The C frontend has to parse things, of course, but it looks like they're heavily optimizing this. "To simplify JIT implementation the environment (C code header needed to C code generated by MJIT) is just an vm.c file. A special Ruby script minimize the environment (Removing about 90% of the declarations). One worker prepares a precompiled code of the minimized header, which starts at the MRI execution start".
Their current results are that "No Ruby program real time execution slow down because of MJIT" and "The compilation of small ISEQ takes about 50-70 ms on modern x86-64 CPUs". You're of course using more CPU (to do the compilations in parallel), and you have to have a compilation suite available at runtime, but in many circumstances that is perfectly reasonable.
IIRC, the gcc C compiler doesn't generate machine code itself either; it generates assembly code, which is then farmed out to a separate assembly process (using using GNU assembler aka GAS). Farming out compilation work to other processes is not new.

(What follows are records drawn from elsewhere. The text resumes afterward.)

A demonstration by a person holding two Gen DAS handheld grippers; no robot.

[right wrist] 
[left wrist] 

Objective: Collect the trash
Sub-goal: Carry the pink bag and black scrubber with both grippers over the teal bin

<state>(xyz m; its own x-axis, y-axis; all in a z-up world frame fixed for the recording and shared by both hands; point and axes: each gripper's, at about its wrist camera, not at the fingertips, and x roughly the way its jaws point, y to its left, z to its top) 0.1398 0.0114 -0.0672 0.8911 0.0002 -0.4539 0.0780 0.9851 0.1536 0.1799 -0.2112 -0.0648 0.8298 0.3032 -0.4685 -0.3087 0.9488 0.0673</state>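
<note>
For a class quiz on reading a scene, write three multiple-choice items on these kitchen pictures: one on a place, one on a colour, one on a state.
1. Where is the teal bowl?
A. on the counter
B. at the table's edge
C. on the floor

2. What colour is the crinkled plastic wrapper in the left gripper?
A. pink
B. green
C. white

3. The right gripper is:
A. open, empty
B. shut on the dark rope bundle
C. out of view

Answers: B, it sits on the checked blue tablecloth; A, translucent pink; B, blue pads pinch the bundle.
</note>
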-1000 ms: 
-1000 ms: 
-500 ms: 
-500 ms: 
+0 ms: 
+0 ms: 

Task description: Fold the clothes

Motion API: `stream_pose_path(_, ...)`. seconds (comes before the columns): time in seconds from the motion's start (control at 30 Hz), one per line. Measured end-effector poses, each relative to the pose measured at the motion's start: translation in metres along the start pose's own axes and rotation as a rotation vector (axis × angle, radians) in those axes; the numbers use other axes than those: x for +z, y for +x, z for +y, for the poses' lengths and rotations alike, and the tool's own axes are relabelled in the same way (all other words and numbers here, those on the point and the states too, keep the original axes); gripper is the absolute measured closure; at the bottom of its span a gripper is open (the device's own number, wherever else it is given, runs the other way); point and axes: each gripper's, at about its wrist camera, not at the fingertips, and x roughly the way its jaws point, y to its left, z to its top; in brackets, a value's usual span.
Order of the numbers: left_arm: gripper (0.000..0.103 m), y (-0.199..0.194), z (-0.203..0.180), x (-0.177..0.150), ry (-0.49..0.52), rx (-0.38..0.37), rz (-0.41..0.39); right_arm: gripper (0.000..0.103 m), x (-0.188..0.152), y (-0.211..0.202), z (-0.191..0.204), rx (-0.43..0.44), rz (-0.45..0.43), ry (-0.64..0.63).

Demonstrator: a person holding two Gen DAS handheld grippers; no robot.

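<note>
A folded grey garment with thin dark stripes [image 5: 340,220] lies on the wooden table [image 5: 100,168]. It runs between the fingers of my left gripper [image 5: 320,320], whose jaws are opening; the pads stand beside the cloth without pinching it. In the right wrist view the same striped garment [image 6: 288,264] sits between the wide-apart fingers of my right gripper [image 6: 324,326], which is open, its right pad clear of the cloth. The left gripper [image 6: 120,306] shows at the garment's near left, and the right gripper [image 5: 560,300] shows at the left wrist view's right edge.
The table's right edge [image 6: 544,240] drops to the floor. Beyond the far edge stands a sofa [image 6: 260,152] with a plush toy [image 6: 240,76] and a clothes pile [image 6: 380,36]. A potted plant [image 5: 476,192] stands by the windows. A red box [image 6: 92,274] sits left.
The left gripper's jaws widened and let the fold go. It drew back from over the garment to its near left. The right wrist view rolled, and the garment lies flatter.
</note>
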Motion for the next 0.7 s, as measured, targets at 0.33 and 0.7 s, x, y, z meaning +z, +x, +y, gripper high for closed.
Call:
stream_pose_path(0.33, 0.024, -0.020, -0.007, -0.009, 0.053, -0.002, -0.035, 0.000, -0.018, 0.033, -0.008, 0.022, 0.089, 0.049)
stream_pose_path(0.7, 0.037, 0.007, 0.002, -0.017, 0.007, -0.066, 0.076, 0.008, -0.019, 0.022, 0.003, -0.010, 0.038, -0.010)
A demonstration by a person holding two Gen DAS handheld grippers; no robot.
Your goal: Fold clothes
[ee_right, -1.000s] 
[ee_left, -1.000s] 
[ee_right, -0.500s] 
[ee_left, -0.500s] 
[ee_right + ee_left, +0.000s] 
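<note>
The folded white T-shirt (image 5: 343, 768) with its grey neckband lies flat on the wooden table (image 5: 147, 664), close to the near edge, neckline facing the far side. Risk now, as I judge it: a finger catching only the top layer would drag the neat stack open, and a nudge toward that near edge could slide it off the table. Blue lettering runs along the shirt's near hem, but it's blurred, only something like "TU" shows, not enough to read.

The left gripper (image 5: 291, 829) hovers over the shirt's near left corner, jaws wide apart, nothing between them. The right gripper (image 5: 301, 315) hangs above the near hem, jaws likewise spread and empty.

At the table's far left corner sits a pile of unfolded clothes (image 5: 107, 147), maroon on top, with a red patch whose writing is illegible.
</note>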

It seems to me that this is a really plausible trade. This approach means that they can add a just-in-time compiler "relatively" quickly, and one that should produce pretty decent code once they add some actual optimizations (because it's building on very mature C compilers). The trade-off is that this approach requires more run-time CPU and time to create each compiled component (what you term as overhead). For many systems, this is probably an appropriate trade. As I posted earlier, I'm very interested in seeing how well this works - I think it's promising.